Radiologic assessment of tumor lesions
Method and timing
Secondary clinical efficacy endpoints based on irRC
-
Immune-related major durable disease control rate (irMDDCR): the proportion of treated subjects showing a disease control of 24 weeks measured from week 12, or from the date of the first overall response of irCR or irPR, until the date of irPD or death (whichever occurs first). For a subject who undergoes tumor resection following disease control but prior to disease progression, duration of disease control will be censored at the date of the last evaluable tumor assessment on or prior to the date of resection.
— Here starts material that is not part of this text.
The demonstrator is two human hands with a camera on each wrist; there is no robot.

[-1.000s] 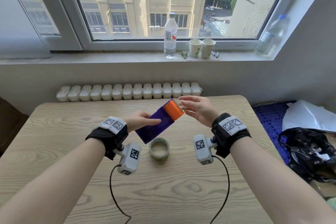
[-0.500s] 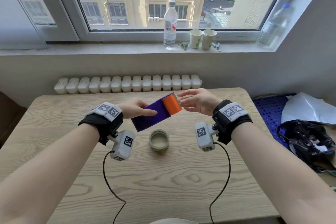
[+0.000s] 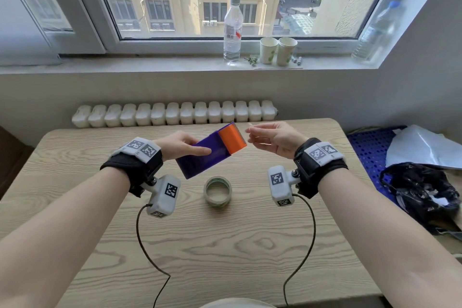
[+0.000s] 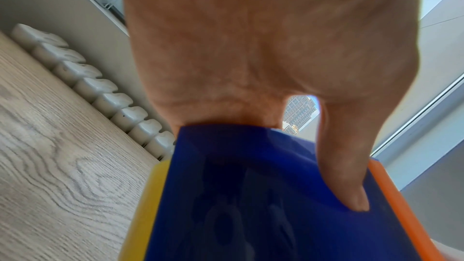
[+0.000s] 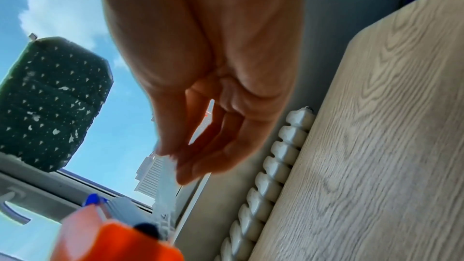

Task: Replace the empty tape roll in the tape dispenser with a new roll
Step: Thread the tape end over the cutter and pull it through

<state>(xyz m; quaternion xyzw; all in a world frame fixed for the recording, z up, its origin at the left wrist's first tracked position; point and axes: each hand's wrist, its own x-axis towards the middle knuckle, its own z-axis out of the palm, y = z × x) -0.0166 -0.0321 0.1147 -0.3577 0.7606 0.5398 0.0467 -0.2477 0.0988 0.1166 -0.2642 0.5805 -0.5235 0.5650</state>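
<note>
The tape dispenser is looking like smooth, glossy plastic — a see-through purple body catching reflections, an opaque orange cutter end with a finer matt ribbing. The strip of tape coming off it is showing thin, clear and shiny, while the roll is sitting glossy on the table — pale wood grain, matt and smooth. The wrist straps are reading as black cloth, the camera housings as matt white plastic, the cups as paper, and the bottle as clear plastic.
</note>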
Any subject who is unevaluable for MDDC for various reasons, e.g. censoring, lost to follow up, not assessable or unknown tumor assessments, will be considered a non-responder.
-
Immune-related objective response rate (irORR): the proportion of treated subjects with an immune-related best overall response (irBOR) of confirmed irCR or confirmed irPR.
-
Immune-related time to response (irTTR): the time from first dosing date until the measurement criteria (using irRC) are first met for overall response of irPR or irCR (whichever status comes first, and provided it is subsequently confirmed).
-
Immune-related duration of response (irDOR): the time between the date on which the measurement criteria (using irRC) are first met for an irCR or irPR (whichever status comes first and provided it is subsequently confirmed) and the date of irPD or death (whichever comes first). For a subject who undergoes tumor resection following response but prior to disease progression, irDOR will be censored on the date of the last evaluable TA or prior to the date of resection.For subjects who are still alive and have no progressive disease, as assessed by the investigator using irRC, irDOR will be censored on the date of the last evaluable tumor assessment.
-
Immune-related progression-free survival (irPFS): the time between the first dosing date and the date of irPD, or date of death, whichever occurs first (i.e. subjects who die without reported irPD will be considered to have progressed on the date of death). For subjects with no reported post-baseline tumor assessment, irPFS will be censored on the day of first dosing. For a subject who undergoes tumor resection following disease control but prior to disease progression, irPFS will be censored on the date of the last evaluable tumor assessment or prior to the date of resection. For subjects who are still alive and have no irPD, irPFS will be censored on the date of the last evaluable tumor assessment.
-
Overall survival (OS): the time from randomization until the date of death. For those subjects who are still alive, OS will be censored at the recorded last date of subject contact, and for subjects with a missing recorded last date of contact, OS will be censored at the last date the subject was known to be alive.
-
Immune-related time to progression (irTTP): the time from randomization to the first date of documented irPD (or death). Subjects without progression will be censored at their last tumor assessment date. Subjects without progression but who receive additional follow-up anticancer therapy will be censored on the date of their last tumor assessment prior to receiving the new therapy. Subjects with progression following additional anticancer therapy will also be censored on the date of their last assessment prior to receiving the therapy.
-
Death on study: any death occurring between the date of randomisation and up to 30 days after the end of treatment must be reported to the Coordinating Center within 24 hours as a serious adverse event (SAE), regardless of the relation to study drug(s). Deaths occurring during the study follow-up period (i.e. more than 30 days after the last vaccine dose) need only to be reported as an SAE if it is thought that there is a possible correlation with the study treatment(s). All deaths must be reported on the Death Report section of the CRF regardless of cause.
Statistical considerations
Study design/endpoints
Sample size/accrual rate
-
Step 1: 7 patients enrolled. A 40% immune response will preclude further study, whereas a 70% response rate will indicate that further study is warranted. Using alfa and beta errors of 0.10, if an immune response is observed in at least 3 of the 7 patients enrolled during the first stage, the study will go on with:
-
Step 2: recruitment of 12 additional patients.